RICKSTER IS THE COLUMNIST FOR THE WEEKLY PUBLICATION, "THE SOMERS RECORD"

Search The World... In Briefs!

Friday, December 3, 2021

PLEASED TO MEAT YOU

ORIGINALLY PUBLISHED BY THE SOMERS RECORD (11-18-21)- Please remember small business in your town during this coronavirus pandemic


     I hate the fact that even before Halloween, sometime after Labor Day, advertisers are already making you feel guilty for not getting moving on your Christmas shopping. I feel guilty enough that I'm a little late for last year's Christmas shopping. Even worse, important dates that are sandwiched in between are being lost in the shuffle. National Sandwich Day, for instance, which is celebrated November 3rd. 

     In prehistoric times man slapped a small stegosaurus in between two rocks for lunch, and although it provided traces of iron, didn't taste very good. The invention of mayonnaise was an improvement, and when numbers were discovered and seven ate nine, the development of the sandwich began in earnest.

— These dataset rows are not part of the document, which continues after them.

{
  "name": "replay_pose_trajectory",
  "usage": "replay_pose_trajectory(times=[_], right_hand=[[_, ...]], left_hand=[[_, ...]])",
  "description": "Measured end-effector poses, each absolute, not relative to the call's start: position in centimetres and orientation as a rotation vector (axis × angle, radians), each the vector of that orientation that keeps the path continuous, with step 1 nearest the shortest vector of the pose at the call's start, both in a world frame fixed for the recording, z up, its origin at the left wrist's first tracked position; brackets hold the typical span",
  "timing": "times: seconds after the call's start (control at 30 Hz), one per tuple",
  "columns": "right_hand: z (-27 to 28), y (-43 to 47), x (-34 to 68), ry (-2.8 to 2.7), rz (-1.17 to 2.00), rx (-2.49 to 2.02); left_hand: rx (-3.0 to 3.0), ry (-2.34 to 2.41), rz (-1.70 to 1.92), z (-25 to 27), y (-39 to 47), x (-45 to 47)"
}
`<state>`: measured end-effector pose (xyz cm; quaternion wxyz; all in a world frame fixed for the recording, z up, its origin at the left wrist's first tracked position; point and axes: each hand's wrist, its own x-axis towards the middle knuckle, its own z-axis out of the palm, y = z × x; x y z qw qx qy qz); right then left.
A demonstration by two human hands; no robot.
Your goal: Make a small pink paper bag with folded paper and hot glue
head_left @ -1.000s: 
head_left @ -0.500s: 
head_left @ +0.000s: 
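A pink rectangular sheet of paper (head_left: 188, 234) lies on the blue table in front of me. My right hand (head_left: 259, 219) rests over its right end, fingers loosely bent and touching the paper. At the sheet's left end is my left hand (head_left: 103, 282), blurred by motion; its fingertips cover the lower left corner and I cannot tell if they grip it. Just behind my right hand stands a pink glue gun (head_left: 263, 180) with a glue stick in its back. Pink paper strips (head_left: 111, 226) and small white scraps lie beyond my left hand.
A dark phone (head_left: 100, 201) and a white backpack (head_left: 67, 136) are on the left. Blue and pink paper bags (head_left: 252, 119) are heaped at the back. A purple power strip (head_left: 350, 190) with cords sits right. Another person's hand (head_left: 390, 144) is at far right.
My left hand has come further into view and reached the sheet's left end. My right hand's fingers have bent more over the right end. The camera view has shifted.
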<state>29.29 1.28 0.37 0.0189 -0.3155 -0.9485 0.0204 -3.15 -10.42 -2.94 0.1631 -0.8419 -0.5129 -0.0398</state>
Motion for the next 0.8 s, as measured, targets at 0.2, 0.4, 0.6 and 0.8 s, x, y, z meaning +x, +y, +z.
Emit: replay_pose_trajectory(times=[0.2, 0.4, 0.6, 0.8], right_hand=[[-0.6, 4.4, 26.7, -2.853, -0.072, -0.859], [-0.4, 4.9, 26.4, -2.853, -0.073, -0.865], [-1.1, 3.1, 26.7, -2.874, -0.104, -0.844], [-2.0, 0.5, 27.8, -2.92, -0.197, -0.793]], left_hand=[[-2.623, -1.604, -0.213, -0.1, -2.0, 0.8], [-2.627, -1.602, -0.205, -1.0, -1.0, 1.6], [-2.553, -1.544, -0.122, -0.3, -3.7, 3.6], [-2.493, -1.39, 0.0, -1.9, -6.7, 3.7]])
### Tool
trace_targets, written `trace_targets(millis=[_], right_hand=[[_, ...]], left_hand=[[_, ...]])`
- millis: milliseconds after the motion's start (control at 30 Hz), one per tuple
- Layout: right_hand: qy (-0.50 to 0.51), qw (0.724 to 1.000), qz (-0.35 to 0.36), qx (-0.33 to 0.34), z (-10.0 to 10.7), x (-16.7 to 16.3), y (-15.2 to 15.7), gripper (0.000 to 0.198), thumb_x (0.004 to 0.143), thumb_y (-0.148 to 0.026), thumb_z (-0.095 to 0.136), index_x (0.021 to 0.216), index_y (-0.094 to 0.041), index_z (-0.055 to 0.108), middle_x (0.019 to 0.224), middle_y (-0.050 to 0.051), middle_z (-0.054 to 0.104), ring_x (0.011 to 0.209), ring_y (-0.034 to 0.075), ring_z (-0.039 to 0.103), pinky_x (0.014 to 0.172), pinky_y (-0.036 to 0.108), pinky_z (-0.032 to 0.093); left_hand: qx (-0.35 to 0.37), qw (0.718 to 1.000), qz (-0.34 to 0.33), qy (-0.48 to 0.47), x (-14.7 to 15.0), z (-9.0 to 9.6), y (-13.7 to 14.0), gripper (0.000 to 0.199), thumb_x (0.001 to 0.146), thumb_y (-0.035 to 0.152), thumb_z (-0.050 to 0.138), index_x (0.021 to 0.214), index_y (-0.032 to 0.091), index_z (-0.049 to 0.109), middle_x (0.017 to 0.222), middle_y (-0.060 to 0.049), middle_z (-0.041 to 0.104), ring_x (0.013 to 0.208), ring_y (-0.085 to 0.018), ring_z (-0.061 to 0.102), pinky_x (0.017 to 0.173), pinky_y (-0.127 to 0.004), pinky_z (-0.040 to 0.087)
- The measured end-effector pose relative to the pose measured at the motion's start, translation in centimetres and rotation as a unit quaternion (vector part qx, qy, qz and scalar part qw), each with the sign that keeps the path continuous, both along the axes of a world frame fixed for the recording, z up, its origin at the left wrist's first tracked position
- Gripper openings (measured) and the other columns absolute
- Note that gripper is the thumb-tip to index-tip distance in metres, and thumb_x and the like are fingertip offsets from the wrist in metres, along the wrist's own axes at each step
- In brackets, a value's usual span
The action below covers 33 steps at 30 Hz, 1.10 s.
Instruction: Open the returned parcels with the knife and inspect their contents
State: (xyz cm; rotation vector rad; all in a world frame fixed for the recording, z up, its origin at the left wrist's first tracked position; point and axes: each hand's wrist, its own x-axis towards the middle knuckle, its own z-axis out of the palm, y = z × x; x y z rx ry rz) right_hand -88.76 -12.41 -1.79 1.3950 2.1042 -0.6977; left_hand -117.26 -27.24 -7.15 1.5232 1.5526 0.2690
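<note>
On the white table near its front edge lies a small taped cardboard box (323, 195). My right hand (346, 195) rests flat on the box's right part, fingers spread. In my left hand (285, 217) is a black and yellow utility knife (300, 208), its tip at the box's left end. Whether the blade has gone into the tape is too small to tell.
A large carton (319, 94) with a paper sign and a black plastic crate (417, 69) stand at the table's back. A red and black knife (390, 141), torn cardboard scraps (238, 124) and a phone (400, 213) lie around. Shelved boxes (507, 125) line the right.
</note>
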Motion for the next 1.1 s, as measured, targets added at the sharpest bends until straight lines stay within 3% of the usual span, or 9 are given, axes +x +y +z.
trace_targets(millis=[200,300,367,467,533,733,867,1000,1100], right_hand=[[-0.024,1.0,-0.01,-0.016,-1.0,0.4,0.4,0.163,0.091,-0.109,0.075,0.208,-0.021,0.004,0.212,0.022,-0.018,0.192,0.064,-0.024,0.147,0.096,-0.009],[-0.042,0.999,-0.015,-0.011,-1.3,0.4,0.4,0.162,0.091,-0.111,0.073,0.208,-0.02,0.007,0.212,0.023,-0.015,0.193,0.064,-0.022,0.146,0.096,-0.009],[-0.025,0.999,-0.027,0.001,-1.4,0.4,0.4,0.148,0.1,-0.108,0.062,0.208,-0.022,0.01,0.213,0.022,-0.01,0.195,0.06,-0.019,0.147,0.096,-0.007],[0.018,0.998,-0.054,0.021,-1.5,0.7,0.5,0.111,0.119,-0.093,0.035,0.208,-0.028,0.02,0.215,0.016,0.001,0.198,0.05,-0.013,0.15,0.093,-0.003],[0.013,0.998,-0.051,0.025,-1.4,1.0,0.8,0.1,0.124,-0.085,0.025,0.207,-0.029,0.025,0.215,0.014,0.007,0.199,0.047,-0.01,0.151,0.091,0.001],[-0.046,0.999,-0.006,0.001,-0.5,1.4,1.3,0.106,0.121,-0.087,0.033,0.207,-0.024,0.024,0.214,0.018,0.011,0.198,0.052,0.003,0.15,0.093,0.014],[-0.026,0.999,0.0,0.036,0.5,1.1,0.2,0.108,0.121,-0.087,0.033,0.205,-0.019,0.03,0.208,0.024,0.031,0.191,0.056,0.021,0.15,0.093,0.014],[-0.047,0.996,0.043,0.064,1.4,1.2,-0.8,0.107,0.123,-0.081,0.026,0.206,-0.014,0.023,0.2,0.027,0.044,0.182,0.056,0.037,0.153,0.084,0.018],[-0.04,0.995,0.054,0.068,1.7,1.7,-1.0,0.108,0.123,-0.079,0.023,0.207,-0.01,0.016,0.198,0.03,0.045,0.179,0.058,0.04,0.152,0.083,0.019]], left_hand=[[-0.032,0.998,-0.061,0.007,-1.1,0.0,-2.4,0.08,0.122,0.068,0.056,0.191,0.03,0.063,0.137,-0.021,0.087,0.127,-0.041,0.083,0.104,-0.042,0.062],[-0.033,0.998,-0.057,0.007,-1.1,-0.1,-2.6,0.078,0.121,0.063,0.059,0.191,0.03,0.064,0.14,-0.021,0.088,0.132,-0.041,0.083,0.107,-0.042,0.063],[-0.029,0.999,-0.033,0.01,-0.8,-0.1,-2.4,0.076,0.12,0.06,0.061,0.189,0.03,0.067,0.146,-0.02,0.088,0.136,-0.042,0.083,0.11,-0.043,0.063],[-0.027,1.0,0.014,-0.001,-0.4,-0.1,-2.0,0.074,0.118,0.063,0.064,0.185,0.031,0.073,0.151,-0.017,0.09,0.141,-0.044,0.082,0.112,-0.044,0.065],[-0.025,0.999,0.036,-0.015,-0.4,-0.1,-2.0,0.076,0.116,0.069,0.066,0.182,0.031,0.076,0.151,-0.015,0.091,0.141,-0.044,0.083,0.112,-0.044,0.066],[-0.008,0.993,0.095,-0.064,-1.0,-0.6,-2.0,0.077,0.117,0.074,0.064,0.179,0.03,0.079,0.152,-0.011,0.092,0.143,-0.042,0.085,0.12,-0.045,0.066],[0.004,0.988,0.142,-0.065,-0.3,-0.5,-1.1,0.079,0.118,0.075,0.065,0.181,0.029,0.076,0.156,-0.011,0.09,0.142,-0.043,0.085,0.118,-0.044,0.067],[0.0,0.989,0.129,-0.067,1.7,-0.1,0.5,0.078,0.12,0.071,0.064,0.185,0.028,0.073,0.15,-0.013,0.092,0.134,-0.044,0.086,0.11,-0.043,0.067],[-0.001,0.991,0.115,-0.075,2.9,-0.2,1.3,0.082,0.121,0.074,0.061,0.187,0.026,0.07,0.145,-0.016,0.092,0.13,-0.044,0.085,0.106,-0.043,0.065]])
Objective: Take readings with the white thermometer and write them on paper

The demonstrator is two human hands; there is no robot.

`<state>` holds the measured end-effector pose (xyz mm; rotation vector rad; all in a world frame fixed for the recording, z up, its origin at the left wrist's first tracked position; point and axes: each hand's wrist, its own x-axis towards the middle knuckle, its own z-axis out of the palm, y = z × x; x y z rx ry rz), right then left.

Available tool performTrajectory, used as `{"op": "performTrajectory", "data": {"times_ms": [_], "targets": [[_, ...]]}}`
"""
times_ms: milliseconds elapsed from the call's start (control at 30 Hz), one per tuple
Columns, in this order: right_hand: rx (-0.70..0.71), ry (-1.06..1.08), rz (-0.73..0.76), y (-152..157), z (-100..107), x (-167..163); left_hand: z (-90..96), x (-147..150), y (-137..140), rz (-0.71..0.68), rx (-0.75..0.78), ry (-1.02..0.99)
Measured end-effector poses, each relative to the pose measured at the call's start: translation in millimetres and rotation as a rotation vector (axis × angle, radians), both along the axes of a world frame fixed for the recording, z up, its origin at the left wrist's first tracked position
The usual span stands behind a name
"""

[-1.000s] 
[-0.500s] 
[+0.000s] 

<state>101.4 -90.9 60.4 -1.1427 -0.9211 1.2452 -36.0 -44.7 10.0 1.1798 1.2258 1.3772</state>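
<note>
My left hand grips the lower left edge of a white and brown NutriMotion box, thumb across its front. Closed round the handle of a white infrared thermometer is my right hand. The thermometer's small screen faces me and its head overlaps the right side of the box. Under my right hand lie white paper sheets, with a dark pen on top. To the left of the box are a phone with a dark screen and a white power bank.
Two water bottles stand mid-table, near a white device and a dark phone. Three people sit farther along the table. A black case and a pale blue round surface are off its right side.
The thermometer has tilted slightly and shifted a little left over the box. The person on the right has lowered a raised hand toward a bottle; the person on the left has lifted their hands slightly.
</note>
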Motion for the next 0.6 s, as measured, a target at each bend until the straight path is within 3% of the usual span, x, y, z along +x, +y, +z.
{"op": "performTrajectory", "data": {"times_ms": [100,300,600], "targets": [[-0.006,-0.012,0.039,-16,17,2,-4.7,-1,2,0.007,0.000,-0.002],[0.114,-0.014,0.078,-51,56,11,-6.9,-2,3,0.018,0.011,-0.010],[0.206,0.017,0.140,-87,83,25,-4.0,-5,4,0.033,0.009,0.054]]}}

     One story attributes the popularization of the modern sandwich to Lord John Montagu, the 4th Earl of Sandwich. Rumor had it that Montagu led something of a profligate lifestyle, and when gambling did not like to leave the table. He ordered his servant to bring him a snack that he could eat easily during the game, and he returned with some meat between two slices of bread. That way the Earl could hold the snack from the footman in one hand and his hand in the other hand. Thus the "sandwich" was born, although if the story is true it should have been called the "footwich" since it was the footman who thought of it. How many important innovations were invented while eating lunch during a poker game? I myself have terrible luck gambling and if it was me I would have lost the hand, my entire stake AND the sandwich, but at least I would have invented the stake sandwich. 

     Further along the historical timeline, in 2006, Massachusetts Superior Court Judge Jeffery Locke ruled that a burrito is not a sandwich. I could have told you that and I would have charged a lot less, but nobody ever tried to tell me that a burrito WAS a sandwich. The boundaries of what is called a "sandwich" are being stretched all the time. I read that at the Budapest Burger King they didn't understand the concept of a "veggie burger," and would serve you two slices of tomato and some lettuce on a bun. In their defense, I don't understand the concept either.

     Some restaurants put whatever they want in between two pieces of whatever they want and add "wich" to the title, as if "wich" means "two pieces of whatever they want." Americans love to butcher language that way. Decades ago a scandal occurred at the Watergate Hotel, and now it's common practice to add "gate" to any word, so that everybody knows it's a scandal. And ever since the "alcoholic" came to describe compulsive drinkers, you can now add "oholic" to any compulsive behavior, as though "work-oholics" are addicted to "work-ohol."

     An astute reader named Tom wrote me and suggested that I single out and possibly embarrass the olive loaf, which I will be happy to do. There are some things I would never even try, based on the name alone, and olive loaf is one of them. Tongue is another; why would I ever try tasting something that could taste me back? I could run the risk of liking it much less than it likes me, and then what? Another is corned beef. I love corn and I love beef, but if they want to get together, let them get their own house- while they're under my roof they'll live by my rules.

     I have some strict opinions about sandwiches, which I would be surprised if you were surprised by. I like my ham so thinly sliced that you can see through it. If the guy at the deli slicer holds it up, looks through it and says, "Oh. You're still here, I guess," then I tell him to wrap me up three fifths of a pound, and we can all see how well he did on his math SAT. I like lots of mayonnaise, some Swiss cheese and I eat it on a toasted English muffin so crunchy that it makes a big mess all over the poker table and even the Earl of Sandwich wouldn't invite me back. 

     John Montagu achieved the title of Postmaster General, First Lord of the Admiralty and Secretary of State. And yet he will probably be forever best remembered for being hungry while winning big. If I had been there at the time I might have asked for some chips to go with the sandwich. And then I would have been forever best remembered for inventing the poker chip, instead of being remembered for what I probably will be remembered for, which is about 20 minutes or so.